** Description of the task **
In the copy, keep every word of the data below and none of its pictures.

** Collected material **
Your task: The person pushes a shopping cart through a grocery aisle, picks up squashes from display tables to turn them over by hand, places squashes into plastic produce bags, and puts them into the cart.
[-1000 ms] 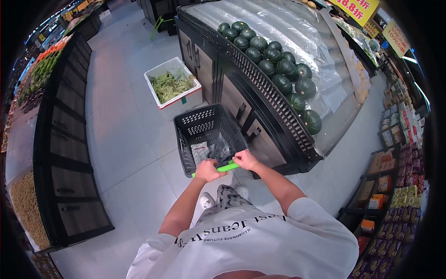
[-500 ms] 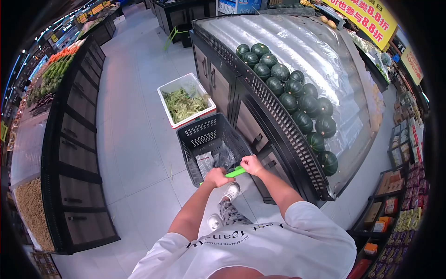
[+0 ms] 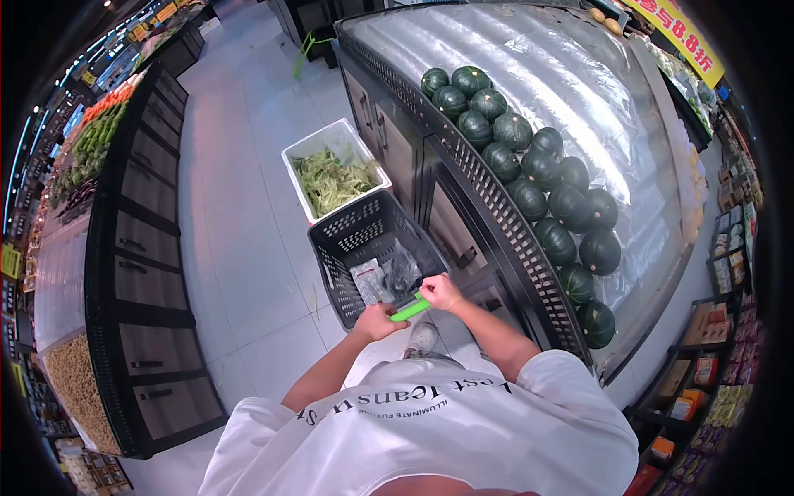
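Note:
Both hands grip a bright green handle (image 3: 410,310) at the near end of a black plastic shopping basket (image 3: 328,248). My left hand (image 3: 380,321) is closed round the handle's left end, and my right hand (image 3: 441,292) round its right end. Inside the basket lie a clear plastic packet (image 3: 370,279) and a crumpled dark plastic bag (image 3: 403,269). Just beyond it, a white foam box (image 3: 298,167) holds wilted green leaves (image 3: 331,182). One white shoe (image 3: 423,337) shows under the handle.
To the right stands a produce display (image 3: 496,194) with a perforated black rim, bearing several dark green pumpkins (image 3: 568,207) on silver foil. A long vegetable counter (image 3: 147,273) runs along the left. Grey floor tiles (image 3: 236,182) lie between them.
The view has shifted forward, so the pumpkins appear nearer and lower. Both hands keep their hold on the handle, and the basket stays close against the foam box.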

** Written response **
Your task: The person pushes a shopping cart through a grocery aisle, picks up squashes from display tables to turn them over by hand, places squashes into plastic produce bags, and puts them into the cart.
[-1000 ms] 
[-500 ms] 
[+0 ms] 
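Note:
Both hands grip a bright green handle (image 3: 410,310) at the near end of a black plastic shopping basket (image 3: 328,248). My left hand (image 3: 380,321) is closed round the handle's left end, and my right hand (image 3: 441,292) round its right end. Inside the basket lie a clear plastic packet (image 3: 370,279) and a crumpled dark plastic bag (image 3: 403,269). Just beyond it, a white foam box (image 3: 298,167) holds wilted green leaves (image 3: 331,182). One white shoe (image 3: 423,337) shows under the handle.
To the right stands a produce display (image 3: 496,194) with a perforated black rim, bearing several dark green pumpkins (image 3: 568,207) on silver foil. A long vegetable counter (image 3: 147,273) runs along the left. Grey floor tiles (image 3: 236,182) lie between them.
The view has shifted forward, so the pumpkins appear nearer and lower. Both hands keep their hold on the handle, and the basket stays close against the foam box.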

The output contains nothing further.